Complicating Factors

Even in businesses in which the owner and supervisors are sincerely interested in their workers and make a concerted effort to be good man­agers, problems still occur. Assuming that an employee does not dislike the supervisor, but that they are still not communicating effectively, it could be for one of the following reasons:

• Age differences. When the employee and supervisor are of widely different ages, either may be guilty of believing that they have nothing in common. Young people may tend to believe that the growing pains of life are known only to them. Older employees can be intimidated by the strength or impetuousness of younger ones or may have no patience with the inexperience of young workers, forgetting that they were once that young and inexperienced themselves.

• Education differences. Less educated employees may feel intimidated by a better educated, articulate supervisor. Young supervisors recently graduated from college can expect to be regarded suspiciously by the employees they direct. If the workers are appreciably older, more experienced, and have seniority with the firm, the young supervisor may be on the receiving end of a reverse snobbery.

• Sex differences. Certain types of ornamental horticulture businesses have been the domain of men for many years, due mainly to the need for physical strength to perform the work. Nurseries, landscape contractors, and lawn care firms have been dominated by male workers and have only recently started to accept women as both laborers and supervisors. A female supervisor may experience resentment or balking by some workers for no reason other than her sex, and the questions it raises in their minds about her knowledge and competence.
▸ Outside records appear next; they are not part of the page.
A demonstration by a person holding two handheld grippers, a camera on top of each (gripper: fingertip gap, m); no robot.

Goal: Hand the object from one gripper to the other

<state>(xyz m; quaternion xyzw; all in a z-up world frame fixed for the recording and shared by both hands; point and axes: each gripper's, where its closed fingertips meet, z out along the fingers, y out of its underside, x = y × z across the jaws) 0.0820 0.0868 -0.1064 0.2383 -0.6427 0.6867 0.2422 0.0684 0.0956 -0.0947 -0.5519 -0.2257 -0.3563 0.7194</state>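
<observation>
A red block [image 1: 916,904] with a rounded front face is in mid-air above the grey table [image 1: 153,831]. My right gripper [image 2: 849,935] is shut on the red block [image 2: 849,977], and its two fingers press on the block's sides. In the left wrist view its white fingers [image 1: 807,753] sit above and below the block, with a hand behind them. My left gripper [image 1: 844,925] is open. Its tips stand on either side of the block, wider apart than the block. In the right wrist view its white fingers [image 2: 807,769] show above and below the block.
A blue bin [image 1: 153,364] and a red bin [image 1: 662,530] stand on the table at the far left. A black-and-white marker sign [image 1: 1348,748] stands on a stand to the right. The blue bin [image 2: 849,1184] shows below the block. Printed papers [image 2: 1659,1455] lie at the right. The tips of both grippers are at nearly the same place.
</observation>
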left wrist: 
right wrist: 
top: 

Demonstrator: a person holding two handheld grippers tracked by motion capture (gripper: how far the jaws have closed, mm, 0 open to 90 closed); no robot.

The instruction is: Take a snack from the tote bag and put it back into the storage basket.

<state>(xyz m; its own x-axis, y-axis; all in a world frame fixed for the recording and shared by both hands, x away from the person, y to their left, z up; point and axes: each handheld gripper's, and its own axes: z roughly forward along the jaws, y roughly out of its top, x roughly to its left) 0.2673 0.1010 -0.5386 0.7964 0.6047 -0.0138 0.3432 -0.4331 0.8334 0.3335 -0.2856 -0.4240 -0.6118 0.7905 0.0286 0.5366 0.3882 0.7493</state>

• Ethnic and background differences. The often illogical problems that develop between people from different cultures and economic backgrounds are known to most people of intelligence. For example, communications can be awkward between an employee and a

supervisor merely because one is from the city and the other from the country. It is not a case of disliking each other but of believing that they have nothing in common.

• Position or status differences. Some employees are not comfortable around authority figures, no matter how hard the supervisor tries to develop a good relationship. Supervisors who are promoted from the ranks may find that their former friends on the staff suddenly turn cool for this reason alone.

If one or more of these factors leads to complications of the human relations within a firm, it may or may not affect the workers’ productiv­ity, but it will affect their job satisfaction. As much as possible, a good supervisor or manager will seek to break down barriers that stand in the way of communication. Seldom will workers initiate the action.

Reconciliation of differences requires that supervisors seek out and emphasize the many areas that they and the employees have in com­mon. Stressing areas of common interest and similarity, while tolerat­ing differences that do not affect the business, can eliminate or at least minimize the areas of difference.